* **What you will do**:
Please set down the line that contains "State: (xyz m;" and every line below it through the last, exactly as written, with no other lines.

START Data segment

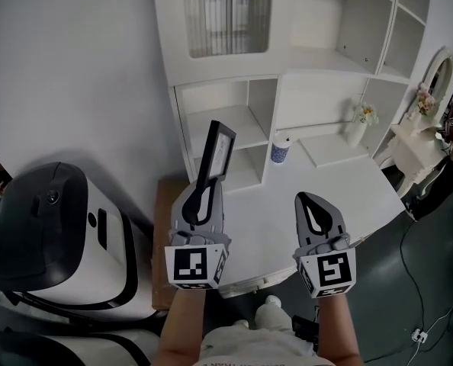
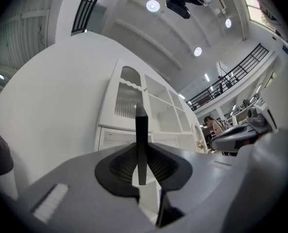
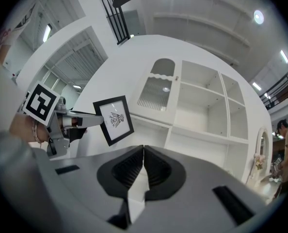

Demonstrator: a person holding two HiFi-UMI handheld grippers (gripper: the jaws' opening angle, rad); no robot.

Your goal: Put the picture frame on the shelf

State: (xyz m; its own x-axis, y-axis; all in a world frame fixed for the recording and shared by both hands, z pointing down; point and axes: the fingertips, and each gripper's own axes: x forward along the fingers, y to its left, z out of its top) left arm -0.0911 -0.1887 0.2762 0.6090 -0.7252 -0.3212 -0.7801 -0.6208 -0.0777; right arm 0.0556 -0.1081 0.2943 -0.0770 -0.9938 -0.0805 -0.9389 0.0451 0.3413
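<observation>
Left gripper view shows the left gripper (image 2: 141,148) with its dark ribbed fingers (image 2: 120,165) pinching the black-rimmed rectangular picture frame (image 2: 141,125) edge-on, the narrow gap between them filled by the frame's lower part. Head view shows the frame held in the air, upright and slightly tilted. It is in front of the low open compartments of the tall white shelf unit (image 1: 287,78) and rests on nothing. Right gripper view shows the right gripper (image 3: 143,152) with its fingers (image 3: 127,166) pressed together and nothing between them. This gripper hangs above the white table (image 1: 352,197), apart from the frame.
</observation>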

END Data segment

* **Written answer**:
State: (xyz m; its own x-axis, y-axis; all in a world frame fixed for the recording and shared by both hands, z pointing down; point and axes: the fingertips, and each gripper's own axes: x forward along the fingers, y to its left, z out of its top) left arm -0.0911 -0.1887 0.2762 0.6090 -0.7252 -0.3212 -0.7801 -0.6208 -0.0777; right arm 0.0556 -0.1081 0.2943 -0.0770 -0.9938 -0.0805 -0.9389 0.0451 0.3413
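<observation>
Left gripper view shows the left gripper (image 2: 141,148) with its dark ribbed fingers (image 2: 120,165) pinching the black-rimmed rectangular picture frame (image 2: 141,125) edge-on, the narrow gap between them filled by the frame's lower part. Head view shows the frame held in the air, upright and slightly tilted. It is in front of the low open compartments of the tall white shelf unit (image 1: 287,78) and rests on nothing. Right gripper view shows the right gripper (image 3: 143,152) with its fingers (image 3: 127,166) pressed together and nothing between them. This gripper hangs above the white table (image 1: 352,197), apart from the frame.
</observation>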

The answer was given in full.